NHPCO and HAN Help Ensure Provider Concerns are Heard on The Hill and at CMS

(Alexandria, VA) – More than 70 hospice and palliative care advocates from across the country met with over 130 congressional offices last week to discuss key legislative and regulatory priorities for ensuring and expanding access to hospice and palliative care. The meetings were part of Hospice Action Week, hosted in Washington, DC by the National Hospice and Palliative Care Organization (NHPCO) and its advocacy affiliate, the Hospice Action Network (HAN).

These congressional advocacy actions came a week after NHPCO filed detailed comments on the Centers for Medicare and Medicaid Services’ (CMS) Fiscal Year (FY) 2024 Hospice Wage Index and Quality Reporting Proposed Rule, demonstrating the importance of both legislative and regulatory advocacy for protecting and improving hospice and palliative care. In addition to the full comments, a summary of NHPCO’s recommendations on the proposed rule is available on its website.

The congressional meetings and the FY 2024 comment letter addressed key issues impacting the hospice and palliative care community, including:

Reimbursement: For providers to continue delivering hospice care that Americans increasingly choose, and which has been recently demonstrated to improve patient and family outcomes while saving money, Medicare reimbursement must support delivery of those services. Reimbursement was a focus of both the comments on the FY 2024 Hospice Wage Index proposed rule and Hospice Action Week. Noting that the hospice market basket calculation used to predetermine hospice reimbursements ahead of each fiscal year has resulted in rates that have not kept up with actual market basket increases, NHPCO recommended that CMS use its special exception and adjustment authority to make a one-time retrospective adjustment of 3.7% for the combined FY 2021 and FY 2022 market baskets, in addition to the FY 2024 market basket adjustment of 2.8%, to ensure Medicare payments more accurately reflect the cost of providing hospice care today.

Program Integrity: In keeping with our longstanding efforts on program integrity, both NHPCO’s comments on the FY 2024 Hospice Wage Index proposed rule and the Hospice Action Week advocates’ meetings with congressional offices included a focus on hospice program integrity and fraud prevention. In the comment letter, NHPCO reiterated strong support for all efforts by CMS to address fraudulent behaviors that abuse the hospice Medicare benefit to defraud the system and harm patients. In Washington, hospice and palliative care advocates asked their Senators and Representatives to use their oversight authority to ensure CMS does everything possible to prevent fraud in the hospice system. We continue to advocate for 34 program integrity recommendations we made in January.
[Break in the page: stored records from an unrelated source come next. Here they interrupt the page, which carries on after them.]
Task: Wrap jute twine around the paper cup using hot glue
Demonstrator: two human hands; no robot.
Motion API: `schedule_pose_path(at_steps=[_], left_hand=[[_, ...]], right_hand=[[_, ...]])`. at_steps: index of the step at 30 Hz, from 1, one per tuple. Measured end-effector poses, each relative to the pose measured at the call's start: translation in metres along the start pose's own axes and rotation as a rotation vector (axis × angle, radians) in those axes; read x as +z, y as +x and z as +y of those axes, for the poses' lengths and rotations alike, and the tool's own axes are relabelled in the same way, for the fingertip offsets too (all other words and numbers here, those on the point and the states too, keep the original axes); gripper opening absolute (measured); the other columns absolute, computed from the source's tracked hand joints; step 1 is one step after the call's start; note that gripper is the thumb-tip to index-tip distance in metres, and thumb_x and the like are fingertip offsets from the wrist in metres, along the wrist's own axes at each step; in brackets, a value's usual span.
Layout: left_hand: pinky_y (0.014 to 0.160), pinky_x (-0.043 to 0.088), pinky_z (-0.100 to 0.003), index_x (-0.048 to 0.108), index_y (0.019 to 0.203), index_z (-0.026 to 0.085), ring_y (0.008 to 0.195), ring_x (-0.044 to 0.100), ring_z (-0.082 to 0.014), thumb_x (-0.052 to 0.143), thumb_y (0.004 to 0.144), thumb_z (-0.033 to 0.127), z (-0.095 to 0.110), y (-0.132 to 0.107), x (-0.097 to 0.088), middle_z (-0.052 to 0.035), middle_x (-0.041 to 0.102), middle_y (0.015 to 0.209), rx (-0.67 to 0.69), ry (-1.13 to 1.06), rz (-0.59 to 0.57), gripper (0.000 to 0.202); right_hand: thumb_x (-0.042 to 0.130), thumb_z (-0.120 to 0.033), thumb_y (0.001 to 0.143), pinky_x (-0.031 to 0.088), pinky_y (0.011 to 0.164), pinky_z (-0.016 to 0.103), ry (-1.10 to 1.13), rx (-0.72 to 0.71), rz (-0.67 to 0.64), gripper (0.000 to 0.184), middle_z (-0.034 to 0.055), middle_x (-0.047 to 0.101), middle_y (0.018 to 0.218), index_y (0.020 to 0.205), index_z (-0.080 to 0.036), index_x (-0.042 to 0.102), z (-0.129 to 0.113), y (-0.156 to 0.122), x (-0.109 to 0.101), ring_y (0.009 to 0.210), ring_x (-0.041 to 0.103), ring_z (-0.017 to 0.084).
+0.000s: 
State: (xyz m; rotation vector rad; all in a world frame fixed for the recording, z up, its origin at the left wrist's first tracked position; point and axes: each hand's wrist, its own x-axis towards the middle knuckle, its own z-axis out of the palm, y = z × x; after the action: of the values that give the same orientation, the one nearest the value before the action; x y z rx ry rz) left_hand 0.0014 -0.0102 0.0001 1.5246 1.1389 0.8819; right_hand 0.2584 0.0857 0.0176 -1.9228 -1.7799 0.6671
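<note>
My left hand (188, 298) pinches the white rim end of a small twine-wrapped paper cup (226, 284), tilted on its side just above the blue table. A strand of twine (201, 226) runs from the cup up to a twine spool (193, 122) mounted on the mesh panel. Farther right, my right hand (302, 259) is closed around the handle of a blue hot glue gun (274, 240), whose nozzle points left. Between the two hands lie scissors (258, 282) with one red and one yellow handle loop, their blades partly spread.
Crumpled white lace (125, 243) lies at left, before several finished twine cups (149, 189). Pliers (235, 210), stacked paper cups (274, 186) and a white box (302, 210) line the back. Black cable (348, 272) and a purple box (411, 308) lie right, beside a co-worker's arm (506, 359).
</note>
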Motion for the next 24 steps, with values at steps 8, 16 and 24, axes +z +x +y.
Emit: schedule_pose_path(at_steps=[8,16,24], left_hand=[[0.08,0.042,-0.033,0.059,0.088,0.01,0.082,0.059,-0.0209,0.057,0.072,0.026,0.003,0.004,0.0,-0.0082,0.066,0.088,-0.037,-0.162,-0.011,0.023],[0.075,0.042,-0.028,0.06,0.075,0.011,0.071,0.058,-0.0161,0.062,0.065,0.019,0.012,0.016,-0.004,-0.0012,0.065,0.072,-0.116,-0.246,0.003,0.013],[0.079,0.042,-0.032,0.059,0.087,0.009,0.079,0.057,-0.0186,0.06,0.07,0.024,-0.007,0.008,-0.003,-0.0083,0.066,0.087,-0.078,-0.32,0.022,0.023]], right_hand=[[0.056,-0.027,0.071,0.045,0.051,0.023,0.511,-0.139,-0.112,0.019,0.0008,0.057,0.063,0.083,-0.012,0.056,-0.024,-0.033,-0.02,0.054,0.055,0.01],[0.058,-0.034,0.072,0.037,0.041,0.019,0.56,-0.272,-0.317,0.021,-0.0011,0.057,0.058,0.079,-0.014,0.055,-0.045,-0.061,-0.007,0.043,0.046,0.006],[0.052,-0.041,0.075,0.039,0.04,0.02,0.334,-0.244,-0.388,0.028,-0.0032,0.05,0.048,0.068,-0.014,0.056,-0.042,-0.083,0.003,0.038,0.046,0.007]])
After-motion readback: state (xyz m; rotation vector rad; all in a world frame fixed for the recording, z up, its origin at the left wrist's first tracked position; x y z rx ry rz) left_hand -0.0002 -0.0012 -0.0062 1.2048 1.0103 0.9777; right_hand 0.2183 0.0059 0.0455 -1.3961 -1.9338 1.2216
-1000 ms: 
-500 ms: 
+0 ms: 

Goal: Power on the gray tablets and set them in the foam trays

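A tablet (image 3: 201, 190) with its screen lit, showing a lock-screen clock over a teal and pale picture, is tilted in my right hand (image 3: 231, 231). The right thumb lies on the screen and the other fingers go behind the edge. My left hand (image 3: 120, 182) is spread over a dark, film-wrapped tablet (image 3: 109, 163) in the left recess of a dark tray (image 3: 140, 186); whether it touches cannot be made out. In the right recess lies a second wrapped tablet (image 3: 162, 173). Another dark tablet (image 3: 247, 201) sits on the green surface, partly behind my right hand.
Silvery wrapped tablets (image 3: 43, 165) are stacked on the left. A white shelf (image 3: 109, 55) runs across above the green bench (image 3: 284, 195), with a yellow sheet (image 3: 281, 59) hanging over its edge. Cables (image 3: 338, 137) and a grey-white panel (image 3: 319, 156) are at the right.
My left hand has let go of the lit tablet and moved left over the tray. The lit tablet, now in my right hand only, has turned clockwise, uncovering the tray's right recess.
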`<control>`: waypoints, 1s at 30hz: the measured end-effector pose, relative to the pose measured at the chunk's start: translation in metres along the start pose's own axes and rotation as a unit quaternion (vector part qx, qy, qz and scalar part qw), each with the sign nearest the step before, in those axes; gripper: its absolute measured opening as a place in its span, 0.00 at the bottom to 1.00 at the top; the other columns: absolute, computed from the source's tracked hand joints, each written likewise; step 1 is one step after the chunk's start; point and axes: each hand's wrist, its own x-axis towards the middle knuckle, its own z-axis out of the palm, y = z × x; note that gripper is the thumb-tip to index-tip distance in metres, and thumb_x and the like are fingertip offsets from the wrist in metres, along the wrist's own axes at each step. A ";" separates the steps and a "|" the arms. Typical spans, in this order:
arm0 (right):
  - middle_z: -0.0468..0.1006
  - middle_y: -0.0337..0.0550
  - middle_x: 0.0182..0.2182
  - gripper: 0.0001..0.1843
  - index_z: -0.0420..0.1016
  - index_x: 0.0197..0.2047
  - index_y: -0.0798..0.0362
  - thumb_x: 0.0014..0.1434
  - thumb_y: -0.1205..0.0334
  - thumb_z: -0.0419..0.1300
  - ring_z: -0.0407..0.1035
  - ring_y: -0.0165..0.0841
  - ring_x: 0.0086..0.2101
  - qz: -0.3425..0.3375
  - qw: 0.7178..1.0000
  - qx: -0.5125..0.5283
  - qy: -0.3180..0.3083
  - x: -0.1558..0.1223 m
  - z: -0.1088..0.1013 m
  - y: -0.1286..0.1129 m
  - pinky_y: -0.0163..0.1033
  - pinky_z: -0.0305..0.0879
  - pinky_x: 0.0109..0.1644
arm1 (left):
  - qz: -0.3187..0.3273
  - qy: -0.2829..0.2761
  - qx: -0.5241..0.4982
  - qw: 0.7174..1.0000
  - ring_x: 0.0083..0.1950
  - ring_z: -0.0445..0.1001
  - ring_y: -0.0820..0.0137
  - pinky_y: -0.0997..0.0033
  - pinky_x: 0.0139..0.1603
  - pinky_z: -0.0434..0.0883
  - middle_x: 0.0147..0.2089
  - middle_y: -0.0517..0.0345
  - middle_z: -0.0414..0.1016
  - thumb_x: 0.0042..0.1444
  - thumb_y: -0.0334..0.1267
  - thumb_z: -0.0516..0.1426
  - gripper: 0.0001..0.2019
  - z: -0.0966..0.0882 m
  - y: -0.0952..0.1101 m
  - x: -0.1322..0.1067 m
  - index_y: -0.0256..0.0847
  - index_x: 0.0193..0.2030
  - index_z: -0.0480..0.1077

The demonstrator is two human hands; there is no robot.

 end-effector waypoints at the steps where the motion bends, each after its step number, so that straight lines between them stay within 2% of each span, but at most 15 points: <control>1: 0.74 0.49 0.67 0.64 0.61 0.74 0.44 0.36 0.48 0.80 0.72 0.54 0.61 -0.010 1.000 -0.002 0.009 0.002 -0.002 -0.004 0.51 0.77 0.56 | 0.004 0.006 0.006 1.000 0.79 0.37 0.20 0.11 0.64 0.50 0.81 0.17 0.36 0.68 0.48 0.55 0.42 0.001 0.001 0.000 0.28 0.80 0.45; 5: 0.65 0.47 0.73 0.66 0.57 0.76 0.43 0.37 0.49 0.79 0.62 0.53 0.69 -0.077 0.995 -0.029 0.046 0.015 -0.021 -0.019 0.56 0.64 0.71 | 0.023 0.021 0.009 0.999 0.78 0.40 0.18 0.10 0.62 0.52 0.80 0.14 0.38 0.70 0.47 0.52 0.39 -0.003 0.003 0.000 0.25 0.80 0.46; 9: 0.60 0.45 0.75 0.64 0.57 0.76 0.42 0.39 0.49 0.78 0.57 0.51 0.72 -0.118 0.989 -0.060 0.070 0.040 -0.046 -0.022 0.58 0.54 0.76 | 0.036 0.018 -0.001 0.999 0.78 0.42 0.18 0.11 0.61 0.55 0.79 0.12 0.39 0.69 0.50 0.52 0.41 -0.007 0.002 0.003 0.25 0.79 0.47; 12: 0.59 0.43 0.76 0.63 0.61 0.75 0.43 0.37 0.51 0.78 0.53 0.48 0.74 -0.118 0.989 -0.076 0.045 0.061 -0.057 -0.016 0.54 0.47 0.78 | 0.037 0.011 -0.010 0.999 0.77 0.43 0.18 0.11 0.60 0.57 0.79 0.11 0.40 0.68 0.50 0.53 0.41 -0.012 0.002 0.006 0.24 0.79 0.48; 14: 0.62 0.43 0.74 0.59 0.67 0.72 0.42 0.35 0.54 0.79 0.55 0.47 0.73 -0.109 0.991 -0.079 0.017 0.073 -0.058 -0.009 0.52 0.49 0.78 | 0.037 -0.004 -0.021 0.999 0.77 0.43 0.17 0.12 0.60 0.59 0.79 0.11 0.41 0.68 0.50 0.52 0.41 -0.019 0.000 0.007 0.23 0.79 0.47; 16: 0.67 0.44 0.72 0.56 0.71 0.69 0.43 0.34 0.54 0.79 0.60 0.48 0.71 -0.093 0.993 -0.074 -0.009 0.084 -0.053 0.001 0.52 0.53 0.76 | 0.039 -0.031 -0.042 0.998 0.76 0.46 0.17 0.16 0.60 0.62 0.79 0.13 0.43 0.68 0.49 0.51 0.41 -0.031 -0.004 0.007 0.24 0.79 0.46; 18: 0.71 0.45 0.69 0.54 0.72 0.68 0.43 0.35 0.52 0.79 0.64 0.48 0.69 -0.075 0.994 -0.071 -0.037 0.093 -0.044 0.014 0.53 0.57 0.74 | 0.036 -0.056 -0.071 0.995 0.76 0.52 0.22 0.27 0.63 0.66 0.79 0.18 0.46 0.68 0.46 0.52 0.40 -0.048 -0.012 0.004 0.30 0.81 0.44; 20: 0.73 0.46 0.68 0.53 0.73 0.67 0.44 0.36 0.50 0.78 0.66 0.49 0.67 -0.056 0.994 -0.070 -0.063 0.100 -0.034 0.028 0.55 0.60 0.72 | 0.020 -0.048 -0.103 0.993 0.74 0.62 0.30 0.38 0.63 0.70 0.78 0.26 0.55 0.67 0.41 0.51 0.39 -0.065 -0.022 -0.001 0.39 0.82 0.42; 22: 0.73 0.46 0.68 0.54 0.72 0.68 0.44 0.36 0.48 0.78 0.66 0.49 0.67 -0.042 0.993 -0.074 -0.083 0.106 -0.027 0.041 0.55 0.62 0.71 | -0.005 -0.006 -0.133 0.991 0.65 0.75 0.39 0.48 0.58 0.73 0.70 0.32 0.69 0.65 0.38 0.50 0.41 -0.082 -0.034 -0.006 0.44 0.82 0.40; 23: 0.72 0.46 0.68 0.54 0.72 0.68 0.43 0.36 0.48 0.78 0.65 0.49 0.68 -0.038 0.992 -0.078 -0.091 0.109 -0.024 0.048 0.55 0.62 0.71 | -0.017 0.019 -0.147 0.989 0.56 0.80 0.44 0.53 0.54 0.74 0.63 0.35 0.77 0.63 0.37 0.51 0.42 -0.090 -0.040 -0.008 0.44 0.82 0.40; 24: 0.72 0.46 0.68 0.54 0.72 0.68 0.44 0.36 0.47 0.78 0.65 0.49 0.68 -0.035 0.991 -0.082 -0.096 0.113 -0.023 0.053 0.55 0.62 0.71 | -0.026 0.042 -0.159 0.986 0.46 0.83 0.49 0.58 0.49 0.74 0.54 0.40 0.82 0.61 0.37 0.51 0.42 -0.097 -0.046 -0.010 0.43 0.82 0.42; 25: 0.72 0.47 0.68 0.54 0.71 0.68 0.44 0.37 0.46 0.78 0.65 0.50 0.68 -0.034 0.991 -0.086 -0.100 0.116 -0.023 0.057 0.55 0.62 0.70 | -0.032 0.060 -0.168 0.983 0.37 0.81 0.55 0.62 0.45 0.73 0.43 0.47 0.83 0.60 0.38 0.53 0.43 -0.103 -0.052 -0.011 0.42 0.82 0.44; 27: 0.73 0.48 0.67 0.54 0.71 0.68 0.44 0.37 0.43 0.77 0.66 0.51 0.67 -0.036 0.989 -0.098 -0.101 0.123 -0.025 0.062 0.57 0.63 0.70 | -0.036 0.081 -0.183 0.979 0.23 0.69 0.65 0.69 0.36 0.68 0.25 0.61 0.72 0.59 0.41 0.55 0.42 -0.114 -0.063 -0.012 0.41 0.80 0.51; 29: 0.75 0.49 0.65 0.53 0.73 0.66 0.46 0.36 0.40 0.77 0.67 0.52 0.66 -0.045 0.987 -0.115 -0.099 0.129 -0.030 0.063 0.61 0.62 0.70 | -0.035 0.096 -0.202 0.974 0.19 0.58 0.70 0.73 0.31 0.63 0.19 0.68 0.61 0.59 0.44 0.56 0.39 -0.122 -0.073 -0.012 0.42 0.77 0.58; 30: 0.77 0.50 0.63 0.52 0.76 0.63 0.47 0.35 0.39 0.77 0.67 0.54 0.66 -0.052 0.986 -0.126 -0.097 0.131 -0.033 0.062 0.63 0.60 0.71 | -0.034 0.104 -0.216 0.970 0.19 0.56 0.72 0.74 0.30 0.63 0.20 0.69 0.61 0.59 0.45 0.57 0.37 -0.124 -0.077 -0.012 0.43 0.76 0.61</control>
Workforce: As noted in the NHPCO comment letter, “Hospice providers are now seeing critical staffing shortages among nurses, social workers, aides, and other members of the interdisciplinary team…Providers report for 2022 nursing wages increased by as much as 23%, aide wages increased by as much as 12% and wages of other members of the interdisciplinary team increased by 5-6%… Hospices are not well positioned to compete with hospitals, staffing agencies, and other post-acute healthcare providers to recruit qualified care team members without significantly increasing their compensation costs.” These challenges speak to the need for reevaluating hospice reimbursement as outlined above. Additionally, advocates meeting with congressional offices recommended reintroduction of the Palliative Care & Hospice Education Training Act (PCHETA), a bill introduced in several recent congresses with broad, bipartisan support backed by NHPCO and HAN, which would establish a national approach to research and education to advance hospice and palliative care medicine.

Community-based Palliative Care: The hospice and palliative care advocates used congressional visits as an opportunity to discuss the importance of advancing a model of Community-based Palliative Care. Within days, U.S. Senators Jacky Rosen (D-NV), John Barrasso (R-WY), Tammy Baldwin (D-WI), and Deb Fischer (R-NE), co-chairs and co-founders of the bipartisan Senate Comprehensive Care Caucus, introduced the bipartisan Expanding Access to Palliative Care Act (S.1845), which would require the Center for Medicare and Medicaid Innovation (CMMI) to develop a Community-based Palliative Care demonstration.

CMS Requests for Information: NHPCO’s comment letter included detailed responses to two Requests for Information included by CMS in the FY 2024 Hospice Wage Index proposed rule, including recommendations related to:

      • Advancing health equity
      • Addressing the number of hospices that do not bill for the required four levels of care
      • Considering the issues with expensive end-of-life treatments, such as blood transfusions, palliative radiation and chemotherapy, and dialysis
      • Exploring options for concurrent curative and hospice care in specific patient situations
      • Improving available information from other Medicare providers about spending when the patient is enrolled in hospice
      • Adding codes to track the provision of services through telehealth and codes specifically for chaplain visits
      • Improving accuracy of ownership data in Care Compare and other government-run systems

Hospice Action Week also featured a meeting of the NHPCO Council of States, a network of leaders of state hospice and palliative care organizations from across the country. The Council of States discussed state and national policy issues of interest to hospice and palliative care providers and the role of state organizations in addressing the issues noted above.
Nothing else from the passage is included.